Wunderbar. Ich kann also guten Gewissens die Urkunde entgegennehmen, die mir bestätigt, dass ich an einem Fahr-Fitness-Test teilgelometer nommen habe. Ich werde sie in Ehren halten. Aber ich frage mich: Warum sollen eigentlich immer nur Senioren einen solchen Test machen? „Die jungen Fahrer machen doch viel mehr und viel schlimmere Unfälle als die alten“, sage ich im kämpferischen Tonfall des grauen Panthers.
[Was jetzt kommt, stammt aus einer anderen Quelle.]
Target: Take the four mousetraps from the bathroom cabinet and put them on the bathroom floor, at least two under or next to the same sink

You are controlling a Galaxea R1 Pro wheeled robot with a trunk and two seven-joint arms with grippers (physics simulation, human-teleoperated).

Hüttl sieht die Sache ausgewogener. Die jungen Fahrer hätten immerhin den Vorteil, dass sie die gründliche Fahrschulung noch in frischer Erinnerung haben. Aber er räumt ein: An der psychischen Reife hapert es manchmal.
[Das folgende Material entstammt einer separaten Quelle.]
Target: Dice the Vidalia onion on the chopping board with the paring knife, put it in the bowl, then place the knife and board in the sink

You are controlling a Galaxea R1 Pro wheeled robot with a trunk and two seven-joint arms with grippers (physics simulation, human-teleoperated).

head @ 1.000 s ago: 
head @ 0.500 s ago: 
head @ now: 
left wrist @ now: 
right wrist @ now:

„Eben“, sage ich, „viele Junge rasen und drängeln, weil sie den Kick suchen, während wir Alten höchstens mal ein bisschen zu langsam und schlimmstenfalls mit 30 gegen eine Laterne fahren.“– „Na ja“, sagt mein Lehrer, „ganz so harmlos ist die Sache nicht. Nehmen Sie die berüchtigten Geisterfahrer auf der Autobahn. Das sind meistens ältere Herrschaften. Und die verursachen oft ganz schlimme Katastrophen.“Sollen die älteren Herrschaften also weniger Auto fahren? Ganz im Gegenteil, sagt der Fahrlehrer: mehr! Und eben ab und zu mal ihr Fahrverhalten unverbindlich testen lassen. Hüttl hält nichts davon, auf die älteren Autofahrer einzudreschen. Gerade sie brauchen ja das Auto, um überhaupt mobil zu sein. Vor allem, wenn sie auf dem Land wohnen. Sein Rezept an die 65-Plus-Generation: viel Bewegung, um körperlich fit zu bleiben. Vom Sofa direkt ins Auto – das ist gar nicht gut. Aber eben auch immer wieder das Auto aus der Garage holen und losfahren. Hüttl: „Je weniger man fährt, desto unsicherer und ängstlicher wird man am Steuer. Und damit auch gefährlicher und gefährdeter.“
So weit der Rat des erfahrenen Fahrlehrers. „Mit dem Autofahren, sagt er, „ist es wie mit dem Singen. Man muss ständig üben, sonst rostet man.“Mit dem Singen? Wie kommt er vom Autofahren aufs Singen? Ganz einfach: Wolfgang Hüttl war in jüngeren Jahren am Augsburger Theater als Sänger im Extra-Chor engagiert. Nabucco, Bajazzo, Boccanegra – überall hat er professionell mitgesungen. Stimmlich bestens ausgebildet von einem italienischen Gesangslehrer. Eine schöne Erfahrung, sagt er, bis es Zeit wurde, einen Beruf zu ergreifen, der eine vierköpfige Familie ernährt. Dann wurde der Gesang zum Feierabendvergnügen. Hochzeiten und Ähnliches. Diese künstlerische Vergangenheit ließ ihn aufhorchen, als sich eines Tages ein Herr Ötvös bei ihm meldete, um bei ihm einen FahrFitness-Check zu machen. „Ötvös? Gabor Ötvös?“fragte Wolfgang Hüttl nach. „Ja, kennen Sie mich?“„Und ob. Ich habe bei Ihnen im Chor gesungen, als Sie in Augsburg Generalmusikdirektor waren.“
So gab es dann im Auto von Gabor Ötvös, der nach seinem Augsburger Engagement viele internationale Erfolge feierte, ein musikalisches Wiedersehen. Ob sie während der Testfahrt gemeinsam gesungen haben, lässt Wolfgang Hüttl nicht durchblicken. Wohl aber, dass Herr Ötvös bei seinem Test etwas älter war als ich jetzt bei meinem. Das gibt mir die Hoffnung, dass ich in ein paar Jahren wieder einen FahrFitness-Check wagen kann.
Schon jetzt kann ich sagen: Es lohnt sich und es tut gut, vom Fachmann bestätigt zu bekommen, dass man sich weiter sicher im Verkehr bewegen kann. Selbst wenn es schneit und stürmt.